Construction of gene-gene interaction network (GGIN) and function-function interaction network (FFN)

For a given condition – control (Nor) or adenoma patient (Ade) – and a Pearson p-value (see below) threshold p0, we included a pair of genes in the GGIN if: (1) the p-value for the pair was not greater than p0; (2) the protein pair encoded by the gene pair was linked in the PPI data. For a given set of n microarrays, a Pearson's correlation coefficient (PCC) between a pair of genes was calculated using the two sets of n intensities of the pair. Each PPC is assigned a Pearson p-value based on permutation tests and t-statistics. Genes in each type-specific GGIN were assigned to over-represented biological functions, called functional modules, through Gene Ontology term association [29]. Enrichment analyses based on conditional hypergeometric test [33] were made using the R package GOstats downloaded from the Bioconductor website. Each GGIN was reduced to function-function network (FFN) using functional modules as nodes.

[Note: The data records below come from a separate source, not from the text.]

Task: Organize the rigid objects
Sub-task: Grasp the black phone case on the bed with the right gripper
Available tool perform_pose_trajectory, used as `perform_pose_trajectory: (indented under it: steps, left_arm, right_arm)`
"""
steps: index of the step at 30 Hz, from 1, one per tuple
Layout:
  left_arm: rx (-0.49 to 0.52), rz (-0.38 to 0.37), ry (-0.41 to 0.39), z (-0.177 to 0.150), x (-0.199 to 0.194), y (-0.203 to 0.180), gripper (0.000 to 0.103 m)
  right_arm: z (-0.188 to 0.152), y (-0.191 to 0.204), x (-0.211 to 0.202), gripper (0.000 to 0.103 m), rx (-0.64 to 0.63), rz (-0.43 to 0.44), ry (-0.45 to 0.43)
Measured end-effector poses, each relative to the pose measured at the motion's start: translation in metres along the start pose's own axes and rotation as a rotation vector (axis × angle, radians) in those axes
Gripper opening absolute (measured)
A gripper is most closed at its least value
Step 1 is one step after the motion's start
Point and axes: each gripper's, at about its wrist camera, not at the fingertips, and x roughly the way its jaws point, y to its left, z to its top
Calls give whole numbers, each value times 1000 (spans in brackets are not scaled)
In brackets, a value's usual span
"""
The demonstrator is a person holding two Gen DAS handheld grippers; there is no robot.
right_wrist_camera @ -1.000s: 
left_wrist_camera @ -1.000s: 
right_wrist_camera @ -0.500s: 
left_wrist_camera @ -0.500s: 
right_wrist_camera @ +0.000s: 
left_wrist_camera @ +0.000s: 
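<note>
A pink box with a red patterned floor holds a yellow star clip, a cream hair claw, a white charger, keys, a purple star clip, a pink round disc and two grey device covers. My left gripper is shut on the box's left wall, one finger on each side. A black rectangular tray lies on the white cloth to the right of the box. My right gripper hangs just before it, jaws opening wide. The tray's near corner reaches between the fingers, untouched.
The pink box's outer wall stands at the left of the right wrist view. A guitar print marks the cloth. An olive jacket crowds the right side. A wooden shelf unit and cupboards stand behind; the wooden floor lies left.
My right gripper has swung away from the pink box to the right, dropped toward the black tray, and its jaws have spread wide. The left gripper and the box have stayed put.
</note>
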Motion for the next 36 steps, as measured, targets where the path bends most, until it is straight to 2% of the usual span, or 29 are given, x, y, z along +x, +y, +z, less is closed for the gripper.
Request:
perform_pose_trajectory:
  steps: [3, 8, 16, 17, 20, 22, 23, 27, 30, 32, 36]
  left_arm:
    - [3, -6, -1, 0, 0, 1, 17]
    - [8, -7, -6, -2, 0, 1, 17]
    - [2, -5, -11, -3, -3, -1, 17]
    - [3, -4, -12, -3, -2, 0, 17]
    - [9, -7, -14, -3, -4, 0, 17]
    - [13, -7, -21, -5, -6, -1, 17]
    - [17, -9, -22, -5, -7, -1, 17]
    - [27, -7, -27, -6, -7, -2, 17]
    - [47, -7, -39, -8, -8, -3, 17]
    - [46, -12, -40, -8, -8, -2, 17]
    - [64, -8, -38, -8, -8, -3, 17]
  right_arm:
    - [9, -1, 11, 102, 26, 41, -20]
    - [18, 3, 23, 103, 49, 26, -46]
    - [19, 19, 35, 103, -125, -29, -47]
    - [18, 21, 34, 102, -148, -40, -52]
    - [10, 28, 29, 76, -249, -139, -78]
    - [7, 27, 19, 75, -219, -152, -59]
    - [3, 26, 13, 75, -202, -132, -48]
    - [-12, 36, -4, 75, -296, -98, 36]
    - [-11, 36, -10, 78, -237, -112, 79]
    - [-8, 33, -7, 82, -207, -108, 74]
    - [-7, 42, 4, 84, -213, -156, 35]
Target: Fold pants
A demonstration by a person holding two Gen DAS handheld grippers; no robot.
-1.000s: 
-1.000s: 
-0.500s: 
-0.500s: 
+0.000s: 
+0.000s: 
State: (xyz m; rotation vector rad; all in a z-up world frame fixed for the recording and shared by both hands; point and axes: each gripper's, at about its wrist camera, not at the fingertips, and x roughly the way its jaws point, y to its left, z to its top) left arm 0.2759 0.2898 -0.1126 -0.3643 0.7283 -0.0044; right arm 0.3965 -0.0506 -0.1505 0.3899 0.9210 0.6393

GSToP and the functional module connectivity map (FMCM) framework

The FMCM framework for selecting therapeutic drug compound consisted of two segments, selection of functional modules of predicted cancer genes based on the GSToP procedure [26] (steps 1–5 below), and multiple queries, one for each functional module, of the CMap for drug identification (steps 6–8). Steps in the selection procedure (Figure 1) were: (1) Construct Nor and Ade GGINs and FFNs using threshold Pearson p-value = 0.001. (2) SAM. Identify DEGs for Ade vs. Nor using thresholds FDR <0.01 and FC >2. (3) GSToP. Assign a gene as a cancer gene if: (a) it appears in at least the Ade or Nor GGIN; (b) its degrees and clustering coefficients increase (decrease) along the sequence. (4) Take overlap of SAM and GSToP lists. (5) Cancer genes (including up-regulated and down-regulated genes) form functional modules having GO terms used for the FFNs. (6) Beneficial and harmful drug lists. Use functional modules separately to query drugs in the CMap [17] to obtain for each function two lists respectively for predicted beneficial (ES <−0.5) and harmful (ES >0.3) drugs (see above for requirement on randomization p-value). (7) Function-drug association map (FDAM). Use the drug lists to construct a map with two kinds of nodes, function module and drug, and two kinds of function-drug links, beneficial and harmful. Include in FDAM only drugs that have at least one beneficial link. (8) Construct from FDAM all predicted drug compounds, where a compound is minimum set of purely beneficial drugs that covered all functions.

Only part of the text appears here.